The data follows. Retype every entry exactly.

───── EXERCISE INPUTS ─────

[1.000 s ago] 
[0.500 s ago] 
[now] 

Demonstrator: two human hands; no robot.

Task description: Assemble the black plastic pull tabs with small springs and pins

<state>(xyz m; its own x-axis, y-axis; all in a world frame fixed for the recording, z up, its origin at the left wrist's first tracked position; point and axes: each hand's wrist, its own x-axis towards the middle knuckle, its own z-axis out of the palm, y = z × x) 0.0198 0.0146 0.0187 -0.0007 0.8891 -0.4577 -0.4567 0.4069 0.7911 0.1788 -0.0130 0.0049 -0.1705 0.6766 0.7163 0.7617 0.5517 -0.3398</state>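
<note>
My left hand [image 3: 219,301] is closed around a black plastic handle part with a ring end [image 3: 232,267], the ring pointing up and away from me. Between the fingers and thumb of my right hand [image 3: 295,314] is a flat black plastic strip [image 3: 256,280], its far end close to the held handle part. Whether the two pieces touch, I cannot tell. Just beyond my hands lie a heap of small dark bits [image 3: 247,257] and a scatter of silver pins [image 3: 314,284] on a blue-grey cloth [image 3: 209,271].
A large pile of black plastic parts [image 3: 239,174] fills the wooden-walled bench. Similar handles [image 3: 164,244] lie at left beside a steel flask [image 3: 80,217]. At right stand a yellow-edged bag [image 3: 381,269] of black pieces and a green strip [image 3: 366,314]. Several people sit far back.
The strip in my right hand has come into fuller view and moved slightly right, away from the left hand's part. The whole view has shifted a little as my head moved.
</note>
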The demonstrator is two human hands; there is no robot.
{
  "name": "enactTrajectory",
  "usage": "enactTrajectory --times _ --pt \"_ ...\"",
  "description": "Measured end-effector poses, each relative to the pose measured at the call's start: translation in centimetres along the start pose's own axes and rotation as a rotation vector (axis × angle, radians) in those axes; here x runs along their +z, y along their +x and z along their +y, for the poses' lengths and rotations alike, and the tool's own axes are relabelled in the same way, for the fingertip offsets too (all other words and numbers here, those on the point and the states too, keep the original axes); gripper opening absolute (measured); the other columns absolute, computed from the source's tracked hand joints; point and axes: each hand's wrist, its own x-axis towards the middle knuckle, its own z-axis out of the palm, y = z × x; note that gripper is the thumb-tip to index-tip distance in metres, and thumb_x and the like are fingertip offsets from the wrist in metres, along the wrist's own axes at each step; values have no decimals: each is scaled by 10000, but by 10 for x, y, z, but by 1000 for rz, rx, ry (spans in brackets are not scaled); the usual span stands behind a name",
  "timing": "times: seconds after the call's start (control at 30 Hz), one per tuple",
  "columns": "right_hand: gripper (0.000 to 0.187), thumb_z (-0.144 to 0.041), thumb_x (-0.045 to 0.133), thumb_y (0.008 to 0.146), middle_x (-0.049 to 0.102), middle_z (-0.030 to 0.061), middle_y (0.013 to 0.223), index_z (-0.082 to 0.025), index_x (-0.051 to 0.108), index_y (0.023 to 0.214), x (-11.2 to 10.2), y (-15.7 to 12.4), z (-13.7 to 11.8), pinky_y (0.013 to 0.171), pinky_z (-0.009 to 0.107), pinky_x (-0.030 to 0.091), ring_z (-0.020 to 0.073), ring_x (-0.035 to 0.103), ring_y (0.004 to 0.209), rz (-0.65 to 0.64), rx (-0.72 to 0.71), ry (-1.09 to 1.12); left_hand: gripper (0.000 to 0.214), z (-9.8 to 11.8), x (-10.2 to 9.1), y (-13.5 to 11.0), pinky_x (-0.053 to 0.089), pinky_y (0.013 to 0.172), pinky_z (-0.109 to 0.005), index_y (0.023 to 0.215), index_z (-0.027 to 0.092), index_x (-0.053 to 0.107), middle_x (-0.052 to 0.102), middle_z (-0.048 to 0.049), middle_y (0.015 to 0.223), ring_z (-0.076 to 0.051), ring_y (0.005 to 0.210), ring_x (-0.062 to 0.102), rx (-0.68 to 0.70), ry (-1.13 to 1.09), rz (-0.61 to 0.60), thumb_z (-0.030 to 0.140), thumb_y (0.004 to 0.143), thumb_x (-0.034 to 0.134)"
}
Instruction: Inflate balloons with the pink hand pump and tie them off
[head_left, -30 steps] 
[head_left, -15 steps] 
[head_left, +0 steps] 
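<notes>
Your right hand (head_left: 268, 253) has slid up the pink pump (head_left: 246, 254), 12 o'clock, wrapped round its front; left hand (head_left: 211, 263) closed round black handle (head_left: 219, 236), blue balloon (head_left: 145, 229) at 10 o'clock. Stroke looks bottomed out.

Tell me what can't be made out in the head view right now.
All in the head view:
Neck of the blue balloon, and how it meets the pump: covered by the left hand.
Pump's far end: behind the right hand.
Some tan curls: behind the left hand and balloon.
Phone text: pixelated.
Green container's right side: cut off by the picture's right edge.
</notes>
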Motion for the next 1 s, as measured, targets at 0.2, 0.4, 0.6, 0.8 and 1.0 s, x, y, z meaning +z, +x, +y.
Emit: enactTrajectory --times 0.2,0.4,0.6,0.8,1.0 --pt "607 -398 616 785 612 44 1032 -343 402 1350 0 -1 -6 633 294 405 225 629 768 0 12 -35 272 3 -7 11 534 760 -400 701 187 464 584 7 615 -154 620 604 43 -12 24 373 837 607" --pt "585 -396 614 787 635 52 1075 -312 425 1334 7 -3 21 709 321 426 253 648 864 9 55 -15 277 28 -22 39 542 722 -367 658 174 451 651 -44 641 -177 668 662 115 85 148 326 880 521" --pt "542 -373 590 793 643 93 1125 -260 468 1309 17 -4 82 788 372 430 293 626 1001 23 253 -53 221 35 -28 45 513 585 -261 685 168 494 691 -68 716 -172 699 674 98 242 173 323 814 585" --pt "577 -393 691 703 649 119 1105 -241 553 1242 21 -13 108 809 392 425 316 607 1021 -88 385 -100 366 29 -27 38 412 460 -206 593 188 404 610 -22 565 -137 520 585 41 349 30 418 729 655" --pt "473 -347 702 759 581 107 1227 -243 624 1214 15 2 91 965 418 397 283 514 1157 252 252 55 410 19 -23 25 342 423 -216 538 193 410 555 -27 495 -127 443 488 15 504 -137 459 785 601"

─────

• OUTPUT BELOW:
[1.000 s ago] 
[0.500 s ago] 
[now] 

Demonstrator: two human hands; no robot.

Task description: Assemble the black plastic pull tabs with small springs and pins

<state>(xyz m; its own x-axis, y-axis; all in a world frame fixed for the recording, z up, its origin at the left wrist's first tracked position; point and axes: each hand's wrist, its own x-axis towards the middle knuckle, its own z-axis out of the palm, y = z × x) 0.0198 0.0146 0.0187 -0.0007 0.8891 -0.4577 -0.4567 0.4069 0.7911 0.1788 -0.0130 0.0049 -0.1705 0.6766 0.7163 0.7617 0.5517 -0.3398</state>
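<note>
My left hand [image 3: 219,301] is closed around a black plastic handle part with a ring end [image 3: 232,267], the ring pointing up and away from me. Between the fingers and thumb of my right hand [image 3: 295,314] is a flat black plastic strip [image 3: 256,280], its far end close to the held handle part. Whether the two pieces touch, I cannot tell. Just beyond my hands lie a heap of small dark bits [image 3: 247,257] and a scatter of silver pins [image 3: 314,284] on a blue-grey cloth [image 3: 209,271].
A large pile of black plastic parts [image 3: 239,174] fills the wooden-walled bench. Similar handles [image 3: 164,244] lie at left beside a steel flask [image 3: 80,217]. At right stand a yellow-edged bag [image 3: 381,269] of black pieces and a green strip [image 3: 366,314]. Several people sit far back.
The strip in my right hand has come into fuller view and moved slightly right, away from the left hand's part. The whole view has shifted a little as my head moved.
</note>
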The demonstrator is two human hands; there is no robot.
{
  "name": "enactTrajectory",
  "usage": "enactTrajectory --times _ --pt \"_ ...\"",
  "description": "Measured end-effector poses, each relative to the pose measured at the call's start: translation in centimetres along the start pose's own axes and rotation as a rotation vector (axis × angle, radians) in those axes; here x runs along their +z, y along their +x and z along their +y, for the poses' lengths and rotations alike, and the tool's own axes are relabelled in the same way, for the fingertip offsets too (all other words and numbers here, those on the point and the states too, keep the original axes); gripper opening absolute (measured); the other columns absolute, computed from the source's tracked hand joints; point and axes: each hand's wrist, its own x-axis towards the middle knuckle, its own z-axis out of the palm, y = z × x; note that gripper is the thumb-tip to index-tip distance in metres, and thumb_x and the like are fingertip offsets from the wrist in metres, along the wrist's own axes at each step; values have no decimals: each is scaled by 10000, but by 10 for x, y, z, but by 1000 for rz, rx, ry (spans in brackets are not scaled); the usual span stands behind a name",
  "timing": "times: seconds after the call's start (control at 30 Hz), one per tuple",
  "columns": "right_hand: gripper (0.000 to 0.187), thumb_z (-0.144 to 0.041), thumb_x (-0.045 to 0.133), thumb_y (0.008 to 0.146), middle_x (-0.049 to 0.102), middle_z (-0.030 to 0.061), middle_y (0.013 to 0.223), index_z (-0.082 to 0.025), index_x (-0.051 to 0.108), index_y (0.023 to 0.214), x (-11.2 to 10.2), y (-15.7 to 12.4), z (-13.7 to 11.8), pinky_y (0.013 to 0.171), pinky_z (-0.009 to 0.107), pinky_x (-0.030 to 0.091), ring_z (-0.020 to 0.073), ring_x (-0.035 to 0.103), ring_y (0.004 to 0.209), rz (-0.65 to 0.64), rx (-0.72 to 0.71), ry (-1.09 to 1.12); left_hand: gripper (0.000 to 0.214), z (-9.8 to 11.8), x (-10.2 to 9.1), y (-13.5 to 11.0), pinky_x (-0.053 to 0.089), pinky_y (0.013 to 0.172), pinky_z (-0.109 to 0.005), index_y (0.023 to 0.215), index_z (-0.027 to 0.092), index_x (-0.053 to 0.107), middle_x (-0.052 to 0.102), middle_z (-0.048 to 0.049), middle_y (0.015 to 0.223), ring_z (-0.076 to 0.051), ring_y (0.005 to 0.210), ring_x (-0.062 to 0.102), rx (-0.68 to 0.70), ry (-1.13 to 1.09), rz (-0.61 to 0.60), thumb_z (-0.030 to 0.140), thumb_y (0.004 to 0.143), thumb_x (-0.034 to 0.134)"
}
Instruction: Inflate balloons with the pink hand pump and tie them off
[head_left, -30 steps] 
[head_left, -15 steps] 
[head_left, +0 steps] 
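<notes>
Your right hand (head_left: 268, 253) has slid up the pink pump (head_left: 246, 254), 12 o'clock, wrapped round its front; left hand (head_left: 211, 263) closed round black handle (head_left: 219, 236), blue balloon (head_left: 145, 229) at 10 o'clock. Stroke looks bottomed out.

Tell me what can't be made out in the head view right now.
All in the head view:
Neck of the blue balloon, and how it meets the pump: covered by the left hand.
Pump's far end: behind the right hand.
Some tan curls: behind the left hand and balloon.
Phone text: pixelated.
Green container's right side: cut off by the picture's right edge.
</notes>
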Motion for the next 1 s, as measured, targets at 0.2, 0.4, 0.6, 0.8 and 1.0 s, x, y, z meaning +z, +x, +y.
Emit: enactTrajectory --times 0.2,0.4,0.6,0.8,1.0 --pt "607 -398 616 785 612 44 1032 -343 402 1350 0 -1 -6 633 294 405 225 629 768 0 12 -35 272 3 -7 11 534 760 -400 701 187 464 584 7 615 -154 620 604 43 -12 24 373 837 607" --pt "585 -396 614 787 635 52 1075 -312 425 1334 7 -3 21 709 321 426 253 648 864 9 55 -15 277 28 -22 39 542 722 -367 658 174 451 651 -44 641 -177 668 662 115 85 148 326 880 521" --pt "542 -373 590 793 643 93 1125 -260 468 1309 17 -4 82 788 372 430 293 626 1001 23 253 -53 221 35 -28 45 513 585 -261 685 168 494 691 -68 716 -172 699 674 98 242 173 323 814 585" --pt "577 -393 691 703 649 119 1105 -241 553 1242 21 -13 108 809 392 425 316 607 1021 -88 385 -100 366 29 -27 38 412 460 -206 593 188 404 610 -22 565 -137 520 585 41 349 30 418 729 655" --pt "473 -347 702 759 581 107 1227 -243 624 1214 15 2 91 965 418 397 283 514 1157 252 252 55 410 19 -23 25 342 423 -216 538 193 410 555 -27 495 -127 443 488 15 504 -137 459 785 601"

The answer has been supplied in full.